Dépression et électrochocs
« Sa tête en disait assez », explique Nadia. Le diagnostic est tombé quand elle avait 15 ans. « La dépression majeure, la pire qui soit, quand le cerveau ne produit pas assez de sérotonine, d’hormones pour aller bien. » La jeune femme, avec douleur, revient sur les années qu’elle a vécues depuis que la maladie a été confirmée. « Le processus était horrible, une fois par an ou deux, ils devaient l’admettre. Il a essayé tous les médicaments. « Ils lui ont même fait des électrochocs au cerveau pour voir s’ils le réveillaient, pour voir si ça marchait. » Cela n’a pas fonctionné.

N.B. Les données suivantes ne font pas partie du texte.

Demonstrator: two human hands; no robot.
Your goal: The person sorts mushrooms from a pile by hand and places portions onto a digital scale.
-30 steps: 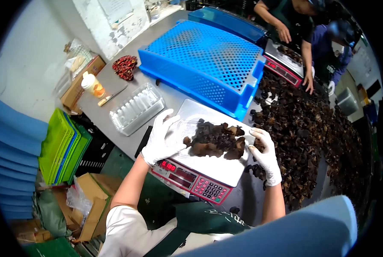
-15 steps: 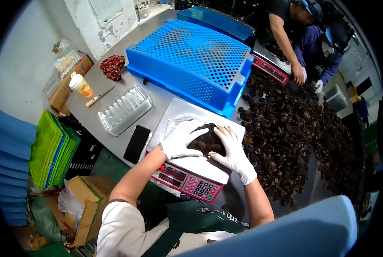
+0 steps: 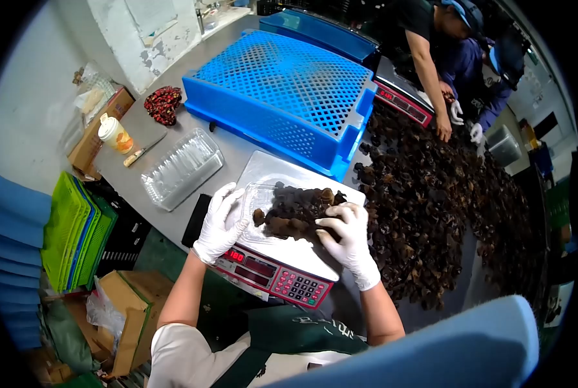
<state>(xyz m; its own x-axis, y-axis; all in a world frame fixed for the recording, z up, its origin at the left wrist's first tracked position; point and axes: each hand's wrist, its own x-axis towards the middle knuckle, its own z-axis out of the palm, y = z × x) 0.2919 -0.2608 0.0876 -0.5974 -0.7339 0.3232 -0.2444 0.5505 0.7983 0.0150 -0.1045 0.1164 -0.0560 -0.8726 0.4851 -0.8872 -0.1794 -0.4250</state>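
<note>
Dark wood ear mushrooms [image 3: 295,210] lie heaped in a clear plastic tray [image 3: 253,197] on the pan of a red and silver digital scale [image 3: 282,279]. Its lit red display seems to read 180. My left hand [image 3: 218,227], in a white glove, is held just left of the tray, fingers spread and holding nothing. At the heap's right end, my gloved right hand [image 3: 350,239] curls its fingers onto the mushrooms; its fingertips are partly hidden among them.
A large mushroom pile [image 3: 425,213] covers the table on the right. Behind the scale stands an upturned blue crate [image 3: 276,84]. Clear trays [image 3: 182,168], a phone [image 3: 197,220], a knife [image 3: 148,147] and a cup [image 3: 114,134] lie left. Two people work at another scale [image 3: 402,103].
My left hand has moved left, off the mushrooms, and opened. My right hand has shifted from cupping the heap to curling at its right end. More of the heap shows.
</note>
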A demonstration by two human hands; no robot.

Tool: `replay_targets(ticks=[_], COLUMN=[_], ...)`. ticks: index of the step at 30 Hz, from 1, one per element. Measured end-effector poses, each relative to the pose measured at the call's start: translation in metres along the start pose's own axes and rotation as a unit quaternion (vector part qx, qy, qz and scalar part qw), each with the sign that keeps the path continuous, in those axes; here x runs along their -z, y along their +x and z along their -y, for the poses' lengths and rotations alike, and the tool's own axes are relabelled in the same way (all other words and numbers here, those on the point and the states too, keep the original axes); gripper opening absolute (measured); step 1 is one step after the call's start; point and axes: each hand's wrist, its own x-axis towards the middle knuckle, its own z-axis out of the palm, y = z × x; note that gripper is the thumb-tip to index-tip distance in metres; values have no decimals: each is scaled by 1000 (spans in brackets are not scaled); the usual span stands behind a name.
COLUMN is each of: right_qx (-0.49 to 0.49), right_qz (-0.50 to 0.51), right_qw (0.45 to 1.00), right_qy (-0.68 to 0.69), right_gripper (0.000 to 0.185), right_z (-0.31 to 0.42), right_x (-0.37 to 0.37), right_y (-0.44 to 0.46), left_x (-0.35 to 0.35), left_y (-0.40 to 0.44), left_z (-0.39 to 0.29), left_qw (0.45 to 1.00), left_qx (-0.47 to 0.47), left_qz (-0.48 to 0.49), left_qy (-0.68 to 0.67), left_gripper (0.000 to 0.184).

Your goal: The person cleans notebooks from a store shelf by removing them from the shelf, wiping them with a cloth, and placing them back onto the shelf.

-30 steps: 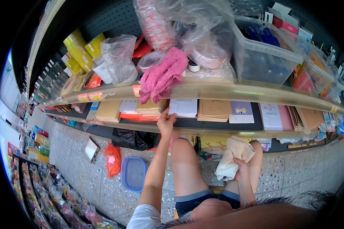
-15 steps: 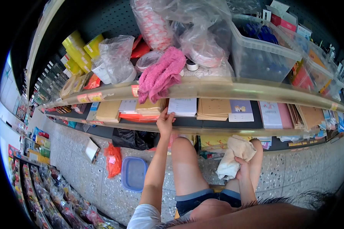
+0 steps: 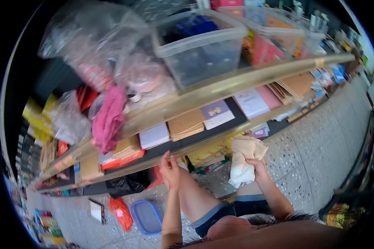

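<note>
My left hand [image 3: 169, 169] is off the books, just in front of the lower shelf's edge, its fingers partly curled with nothing visible between them. My right hand [image 3: 258, 167] grips a cream and white cloth [image 3: 244, 159] above my knee. White booklets [image 3: 154, 135], a stack of brown booklets [image 3: 186, 125] and a purple and white booklet [image 3: 217, 114] lie on the lower shelf. Over the upper shelf's edge hangs a pink cloth [image 3: 109, 120].
Clear plastic bins [image 3: 203, 54] and plastic-wrapped goods [image 3: 89, 62] stand on the upper shelf [image 3: 237, 83]. A blue basin [image 3: 146, 218], an orange bag [image 3: 120, 213] and a black bag [image 3: 129, 184] are low down at the left.
The view has swung to the right and tilted. My left hand has come away from the white booklets. My right hand still holds the cloth, now lifted a little.
</note>
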Motion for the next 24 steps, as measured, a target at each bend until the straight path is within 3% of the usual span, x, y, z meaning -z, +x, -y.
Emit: replay_targets(ticks=[8,12,15,19,24], right_qx=[-114,-68,-36,-82,-61], right_qz=[64,61,68,84,83], right_qw=[976,989,991,983,984], right_qy=[175,120,111,137,142], right_gripper=[59,60,61,61,63], right_z=[14,13,14,18,26], right_x=[55,54,56,69,75], right_y=[-10,-10,-8,-7,-13], left_x=[-104,-190,-254,-327,-377], left_y=[-27,-1,23,55,84], left_z=[-63,-72,-83,-83,-51], left_qw=[981,965,932,893,898], left_qx=[-53,-103,22,199,224], left_qz=[187,240,361,403,364], left_qy=[11,-23,-39,-19,103], left_gripper=[16,18,26,35,44])
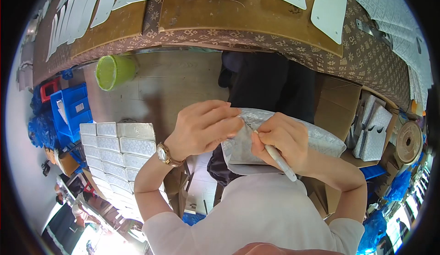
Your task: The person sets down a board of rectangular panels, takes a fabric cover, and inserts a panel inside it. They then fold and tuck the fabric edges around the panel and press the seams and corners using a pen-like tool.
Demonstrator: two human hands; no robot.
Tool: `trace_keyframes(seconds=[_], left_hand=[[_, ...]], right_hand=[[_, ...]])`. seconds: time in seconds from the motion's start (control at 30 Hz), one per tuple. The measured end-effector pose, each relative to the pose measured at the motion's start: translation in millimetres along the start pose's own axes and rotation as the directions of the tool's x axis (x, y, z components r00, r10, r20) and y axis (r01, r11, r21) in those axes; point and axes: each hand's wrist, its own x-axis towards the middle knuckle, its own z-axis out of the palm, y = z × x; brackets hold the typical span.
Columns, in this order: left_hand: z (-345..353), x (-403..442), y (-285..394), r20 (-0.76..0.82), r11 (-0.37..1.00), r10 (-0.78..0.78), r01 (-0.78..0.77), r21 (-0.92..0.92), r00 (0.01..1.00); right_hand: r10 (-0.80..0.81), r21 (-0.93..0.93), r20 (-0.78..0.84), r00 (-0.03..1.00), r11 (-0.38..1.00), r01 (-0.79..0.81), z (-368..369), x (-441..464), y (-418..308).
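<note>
A silvery white patterned piece (321, 140) lies across my lap. My right hand (284, 140) is closed around a whitish pen-like tool (280, 162), its tip pointing up and left at the piece's upper part. Close by on the left, my left hand (206, 126) has its fingers bent together at the piece's upper left edge; what they pinch, if anything, is too small to make out. A gold watch (166, 155) is on my left wrist.
White flat panels (330, 7) lie on the brown table (206, 14) ahead. A green bin (114, 72) and blue crates (73, 110) stand left. Stacked silvery pieces (114, 156) are at lower left. Cardboard boxes (337, 103) and a fan (409, 142) stand right.
</note>
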Motion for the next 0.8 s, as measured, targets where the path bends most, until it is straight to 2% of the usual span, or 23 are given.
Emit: trace_keyframes(seconds=[0.13, 0.27, 0.37, 0.5, 0.8], left_hand=[[0, -2, 3, -0.053, 0.999, 0.038, -0.037, 0.009, 0.998], [-7, -2, 5, -0.048, 0.998, -0.015, 0.012, -0.062, 0.999], [-13, 2, 7, 0.051, 0.992, -0.043, 0.048, -0.114, 0.998], [-11, 3, 6, 0.029, 0.986, -0.042, 0.046, -0.161, 0.999], [-12, 3, 8, 0.017, 0.995, 0.010, -0.008, -0.101, 1.000]], right_hand=[[-0.011, 0.008, -0.016, 1.000, 1.000, 0.011, 0, -1, 1], [0.004, -0.003, -0.031, 1.000, 1.000, -0.005, 1, 0, -2], [0.012, -0.015, -0.029, 1.000, 1.000, -0.013, 2, 0, -4], [0.006, -0.030, -0.017, 1.000, 1.000, -0.007, 2, -2, -6], [-0.018, -0.042, -0.035, 0.999, 0.999, 0.017, 1, -2, -6]])
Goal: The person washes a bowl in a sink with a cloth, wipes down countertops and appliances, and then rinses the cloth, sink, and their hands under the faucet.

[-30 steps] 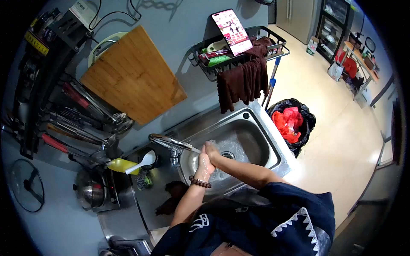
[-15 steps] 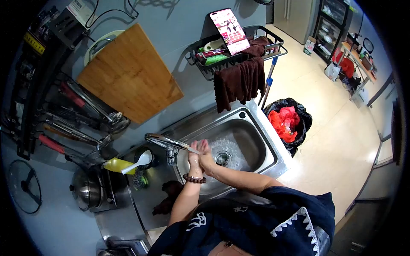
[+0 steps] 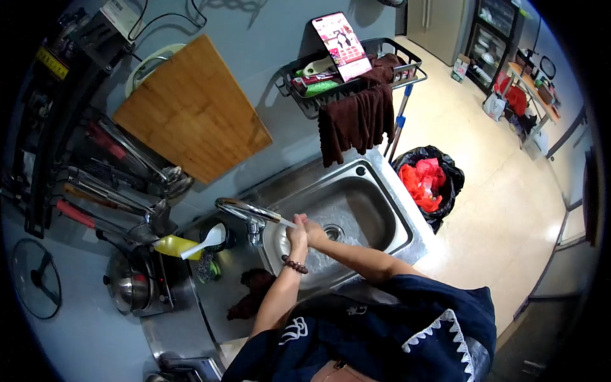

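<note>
Under the running faucet (image 3: 248, 209), over the left part of the steel sink (image 3: 402, 230), my two hands are clasped together. My left hand (image 3: 296, 238), with a dark beaded bracelet (image 3: 294, 264) at the wrist, has its fingers closed against my right hand (image 3: 314, 234). My right hand is closed round it from the right side. Water from the spout falls on both. Their fingers overlap and are partly hidden. The drain (image 3: 332, 233) lies just right of my hands. No object shows in either hand.
Left of the sink are a white spoon (image 3: 207, 242), a yellow bottle (image 3: 175, 246), a green scrubber (image 3: 207, 268) and a dark cloth (image 3: 251, 296). A phone (image 3: 342, 48) leans on the wall rack (image 3: 305, 105); a brown towel (image 3: 359, 121) hangs below. Right stands a trash bin (image 3: 450, 191).
Half a second ago my fingers were spread and pointing up under the water; now both hands are folded together. My left wrist has turned slightly and moved right.
</note>
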A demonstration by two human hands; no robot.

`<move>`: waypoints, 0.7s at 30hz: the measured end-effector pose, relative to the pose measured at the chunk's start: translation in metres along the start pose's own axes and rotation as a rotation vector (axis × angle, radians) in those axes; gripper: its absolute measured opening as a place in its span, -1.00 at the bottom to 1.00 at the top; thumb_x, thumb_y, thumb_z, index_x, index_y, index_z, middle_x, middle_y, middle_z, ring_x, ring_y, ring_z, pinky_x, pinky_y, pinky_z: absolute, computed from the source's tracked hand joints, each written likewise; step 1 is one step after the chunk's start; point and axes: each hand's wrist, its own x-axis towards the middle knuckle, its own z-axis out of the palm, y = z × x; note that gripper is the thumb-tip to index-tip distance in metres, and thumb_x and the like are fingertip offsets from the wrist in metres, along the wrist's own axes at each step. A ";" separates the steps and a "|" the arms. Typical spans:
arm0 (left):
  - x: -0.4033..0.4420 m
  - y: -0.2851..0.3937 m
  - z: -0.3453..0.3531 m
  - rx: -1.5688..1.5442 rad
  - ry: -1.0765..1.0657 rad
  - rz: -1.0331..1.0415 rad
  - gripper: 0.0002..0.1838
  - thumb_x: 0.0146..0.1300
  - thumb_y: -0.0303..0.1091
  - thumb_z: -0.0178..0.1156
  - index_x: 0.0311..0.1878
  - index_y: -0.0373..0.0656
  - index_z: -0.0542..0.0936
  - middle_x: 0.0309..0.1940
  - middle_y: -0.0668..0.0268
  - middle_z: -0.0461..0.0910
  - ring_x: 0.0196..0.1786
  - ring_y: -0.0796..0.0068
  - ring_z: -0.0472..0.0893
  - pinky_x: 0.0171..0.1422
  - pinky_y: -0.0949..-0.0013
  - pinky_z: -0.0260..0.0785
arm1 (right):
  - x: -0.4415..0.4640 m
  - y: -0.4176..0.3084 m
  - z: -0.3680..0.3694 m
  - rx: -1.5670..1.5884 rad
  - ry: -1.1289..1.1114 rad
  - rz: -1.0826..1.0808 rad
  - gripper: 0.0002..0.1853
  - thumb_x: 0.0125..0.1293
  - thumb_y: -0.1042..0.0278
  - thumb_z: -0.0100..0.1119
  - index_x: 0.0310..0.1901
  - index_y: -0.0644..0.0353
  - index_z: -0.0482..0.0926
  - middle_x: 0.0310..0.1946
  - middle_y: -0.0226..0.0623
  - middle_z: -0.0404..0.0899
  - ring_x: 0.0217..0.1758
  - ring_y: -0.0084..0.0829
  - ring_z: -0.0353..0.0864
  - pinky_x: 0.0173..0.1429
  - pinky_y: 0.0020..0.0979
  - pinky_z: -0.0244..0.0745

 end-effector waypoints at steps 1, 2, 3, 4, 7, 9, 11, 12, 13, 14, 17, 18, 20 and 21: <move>0.003 0.003 0.002 -0.053 -0.026 -0.022 -0.71 0.21 -0.19 -0.06 -0.28 -0.24 0.50 -0.40 0.28 0.51 -0.34 0.45 0.48 -0.15 0.43 0.30 | -0.006 -0.012 -0.007 0.156 0.045 0.062 -0.44 0.11 -0.18 -0.13 -0.15 0.22 0.43 -0.25 -0.12 0.51 -0.14 -0.28 0.49 -0.14 -0.31 0.37; 0.005 0.006 0.004 -0.057 -0.028 -0.015 -0.71 0.21 -0.19 -0.06 -0.28 -0.24 0.50 -0.40 0.28 0.51 -0.34 0.45 0.48 -0.15 0.43 0.30 | -0.012 -0.022 -0.012 0.311 0.087 0.124 -0.44 0.11 -0.18 -0.14 -0.17 0.21 0.44 -0.25 -0.11 0.51 -0.13 -0.25 0.48 -0.12 -0.30 0.37; 0.006 0.007 0.006 -0.102 0.005 -0.027 -0.66 0.21 -0.13 -0.06 -0.33 -0.24 0.52 -0.44 0.29 0.51 -0.39 0.47 0.48 -0.21 0.44 0.31 | -0.019 -0.029 -0.014 0.465 0.127 0.190 -0.45 0.11 -0.18 -0.15 -0.18 0.21 0.45 -0.24 -0.10 0.51 -0.12 -0.23 0.48 -0.10 -0.30 0.36; 0.005 0.007 0.007 -0.144 0.039 -0.041 -0.61 0.21 -0.08 -0.07 -0.38 -0.25 0.54 -0.49 0.31 0.52 -0.44 0.48 0.48 -0.26 0.45 0.32 | -0.023 -0.034 -0.013 0.621 0.166 0.258 -0.46 0.11 -0.18 -0.15 -0.19 0.20 0.46 -0.23 -0.09 0.51 -0.11 -0.20 0.47 -0.09 -0.30 0.36; -0.001 -0.001 0.005 0.370 -0.105 0.076 -0.70 0.19 -0.16 -0.08 -0.26 -0.21 0.46 -0.38 0.28 0.46 -0.30 0.45 0.42 -0.14 0.44 0.25 | 0.011 -0.001 0.051 0.158 0.556 0.053 -0.65 0.17 0.07 -0.16 -0.22 0.15 0.48 -0.21 -0.16 0.51 -0.08 -0.13 0.44 -0.02 -0.25 0.30; -0.005 -0.008 -0.007 0.901 -0.244 0.200 -0.74 0.17 -0.23 -0.09 -0.14 -0.17 0.39 -0.27 0.26 0.40 -0.17 0.41 0.37 -0.01 0.43 0.18 | -0.007 -0.021 0.004 0.191 0.297 0.178 -0.69 0.19 0.17 -0.16 -0.15 0.16 0.43 -0.20 -0.04 0.48 -0.09 -0.15 0.45 -0.02 -0.26 0.31; -0.006 -0.015 -0.017 1.430 -0.374 0.327 -0.70 0.15 -0.31 -0.10 -0.03 -0.12 0.32 -0.16 0.23 0.35 -0.04 0.37 0.31 0.12 0.42 0.11 | -0.004 -0.024 -0.016 0.426 0.064 0.347 -0.64 0.17 0.19 -0.14 -0.08 0.23 0.36 -0.20 0.11 0.44 -0.08 -0.06 0.44 0.01 -0.20 0.29; 0.000 -0.026 -0.023 1.434 -0.377 0.321 -0.70 0.15 -0.31 -0.10 -0.03 -0.12 0.32 -0.16 0.23 0.35 -0.04 0.37 0.31 0.12 0.42 0.11 | 0.011 -0.006 -0.007 0.229 0.049 0.213 -0.56 0.13 0.23 -0.09 0.01 0.31 0.26 -0.20 0.19 0.41 -0.07 0.03 0.41 0.01 -0.15 0.29; 0.018 -0.049 -0.029 1.570 -0.368 0.593 -0.69 0.16 -0.36 -0.13 -0.01 -0.15 0.31 -0.10 0.20 0.37 -0.02 0.32 0.35 0.10 0.36 0.16 | 0.009 -0.006 -0.003 0.230 0.047 0.216 -0.56 0.13 0.23 -0.09 0.01 0.31 0.26 -0.20 0.19 0.41 -0.07 0.03 0.41 0.01 -0.15 0.29; 0.032 -0.060 -0.032 1.630 -0.365 0.734 -0.69 0.16 -0.38 -0.15 0.00 -0.17 0.30 -0.07 0.19 0.38 -0.01 0.29 0.36 0.08 0.32 0.18 | 0.007 -0.008 0.003 0.076 0.106 0.200 -0.46 0.07 0.21 0.00 0.05 0.35 0.18 -0.15 0.18 0.38 -0.03 0.05 0.38 0.03 -0.17 0.29; 0.059 -0.066 -0.038 1.318 -0.488 0.749 -0.70 0.18 -0.39 -0.17 -0.01 -0.17 0.32 -0.05 0.16 0.39 0.01 0.27 0.37 0.06 0.30 0.21 | 0.001 -0.029 0.001 -0.110 0.175 0.162 -0.26 -0.05 0.16 0.14 0.11 0.38 0.06 -0.05 0.17 0.30 0.02 0.04 0.33 0.08 -0.19 0.26; 0.062 -0.070 -0.041 1.124 -0.544 0.666 -0.71 0.19 -0.38 -0.18 -0.02 -0.17 0.34 -0.06 0.16 0.39 0.01 0.28 0.37 0.05 0.30 0.22 | -0.006 -0.039 -0.007 -0.147 0.180 0.146 -0.19 -0.10 0.14 0.20 0.13 0.37 0.03 -0.01 0.18 0.26 0.05 0.02 0.31 0.11 -0.21 0.24; 0.055 -0.083 -0.052 0.728 -0.618 0.469 -0.72 0.21 -0.36 -0.19 -0.04 -0.15 0.37 -0.08 0.15 0.39 0.03 0.28 0.36 0.03 0.30 0.23 | -0.005 -0.035 -0.017 -0.127 0.087 0.122 -0.02 -0.22 0.10 0.30 0.17 0.34 -0.08 0.05 0.17 0.20 0.08 -0.02 0.30 0.15 -0.23 0.21; 0.050 -0.090 -0.055 0.527 -0.633 0.370 -0.73 0.22 -0.35 -0.20 -0.05 -0.15 0.38 -0.09 0.14 0.39 0.03 0.28 0.36 0.03 0.30 0.23 | 0.011 -0.026 -0.022 -0.067 -0.001 0.110 0.07 -0.29 0.07 0.34 0.20 0.32 -0.14 0.07 0.17 0.18 0.08 -0.04 0.30 0.16 -0.24 0.19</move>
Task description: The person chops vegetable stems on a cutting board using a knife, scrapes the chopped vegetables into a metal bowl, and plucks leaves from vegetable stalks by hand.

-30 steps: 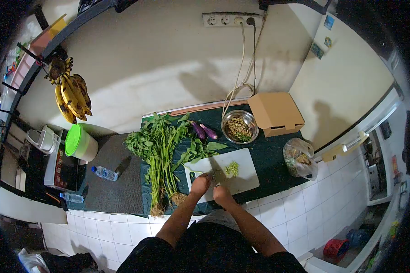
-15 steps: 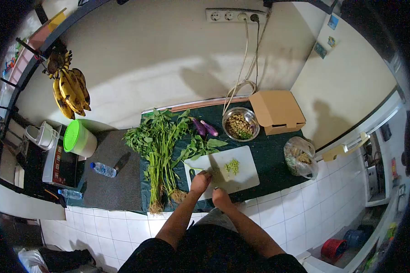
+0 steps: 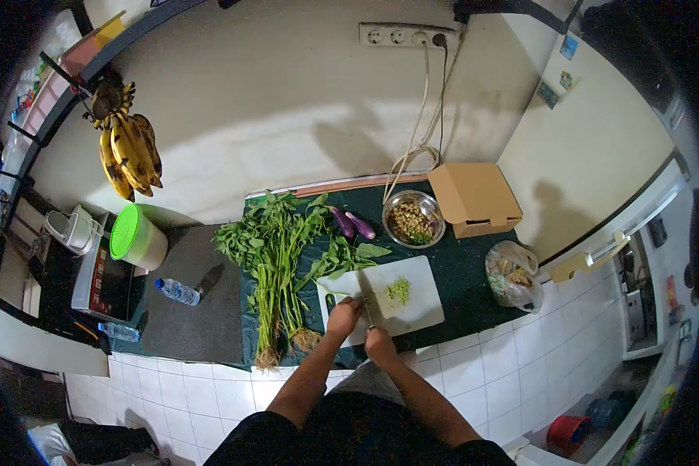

« Cela pourrait être n’importe où », répète Nadia, « les mêmes mots qu’un autre agent a dit à ma grand-mère : « Si vous ne voulez pas qu’ils la trouvent… Elle est partie volontairement, madame.« , reproduit-il avec douleur.
« Vous parlez de départ volontaire… Ma mère n’allait pas bien. Une personne laisse ce mot et ne va pas chercher ? Il faut même chercher un corps. Ils ont ignoré. Pour eux, c’était quelqu’un qui voulait partir, pour son propre mérite, parce qu’il en avait envie et c’est tout. »
Sans données, sans hypothèses, la vie de Nadia s’est arrêtée il y a cinq ans. Amis, confidents, « n’importe qui pourrait me manquer, n’importe qui, mais pas elle. » Il visualise les retrouvailles, même s’il ne sait pas si elles auront lieu.
Son esprit ne s’arrête pas. « Si elle s’est suicidée, pourquoi n’est-elle pas là ? Est-elle partie ? Les agents disent que s’ils la retrouvent et qu’elle ne veut pas que nous le sachions, puisqu’elle est partie volontairement, ils nous diront que l’affaire est close. et c’est tout. » De toute évidence, elle était malade, encore une fois.
« Et s’il n’est pas sain d’esprit ? Et s’il ne sait pas qui il est ? Je pourrais être comme un sans-abri dans la rue, sans m’en souvenir. « Ma mère avait des problèmes de mémoire à cause des chocs électriques causés au cerveau par l’électrochoc. »
Mariela, battante, amoureuse des conversations, des promenades, du café. Il camouflait sa douleur avec la couleur de ses dessins, il peignait des mandalas avant de disparaître. L’amour de sa vie, a-t-il toujours dit, s’appelle Nadia. Sa fille. Celui-là même qui lutte envers et contre tout pour savoir.